Is There Evidence of Multiple Equilibria in Planetary Wave Amplitude Statistics?

Abstract
Results obtained by Hansen and Sutera concerning the occurrence of bimodal probability density functions (PDFs) in a wave amplitude index (WAI) calculated from large-scale atmospheric flow data are re-examined. The PDFs are found to be highly sensitive to changes in the parameters used to calculate the WAI. The excessive sensitivity is suggestive of an insufficient number of degrees of freedom in the PDFs. The Monte Carlo test used by Hansen and Sutera to establish the statistical significance of their PDFs is reexamined, with emphasis on their attempt to compensate for the interdependence between neighboring data points in their time series of the WAI. Their random samples contained only one (independent) data point for each 4.5 data points in the WAI time series.
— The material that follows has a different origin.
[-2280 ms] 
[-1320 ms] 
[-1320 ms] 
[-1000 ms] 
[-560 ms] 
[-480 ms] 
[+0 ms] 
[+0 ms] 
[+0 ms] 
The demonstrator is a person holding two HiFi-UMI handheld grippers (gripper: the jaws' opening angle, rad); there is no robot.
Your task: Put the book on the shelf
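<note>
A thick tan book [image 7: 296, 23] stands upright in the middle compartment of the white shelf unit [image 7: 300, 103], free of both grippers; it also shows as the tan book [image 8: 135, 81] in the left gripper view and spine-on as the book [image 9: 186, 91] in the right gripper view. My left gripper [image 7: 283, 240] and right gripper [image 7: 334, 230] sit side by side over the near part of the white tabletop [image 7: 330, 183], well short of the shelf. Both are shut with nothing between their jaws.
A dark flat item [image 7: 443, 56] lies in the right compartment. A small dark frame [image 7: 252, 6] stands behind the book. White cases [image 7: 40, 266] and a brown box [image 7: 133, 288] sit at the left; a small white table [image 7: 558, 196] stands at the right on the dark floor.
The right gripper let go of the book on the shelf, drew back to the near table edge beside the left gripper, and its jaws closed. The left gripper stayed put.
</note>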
It is shown that in order to generate PDFs with the same degree of smoothing as the WAI PDF, they should have simultaneously reduced the smoothing parameter in the maximum penalized likelihood (MPL) algorithm by the same factor. When this scaling factor is properly taken into account, more than half of the randomly generated samples exhibit multimodality: hence, the occurrence of bimodality in the PDFs calculated from the WAI data does not appear to be statistically significant. It is estimated that in order to distinguish between samples drawn from populations with a degree of bimodality comparable to that reported in the WAI data and samples drawn from a Gaussian population, a period of record of at least 150 years would be needed.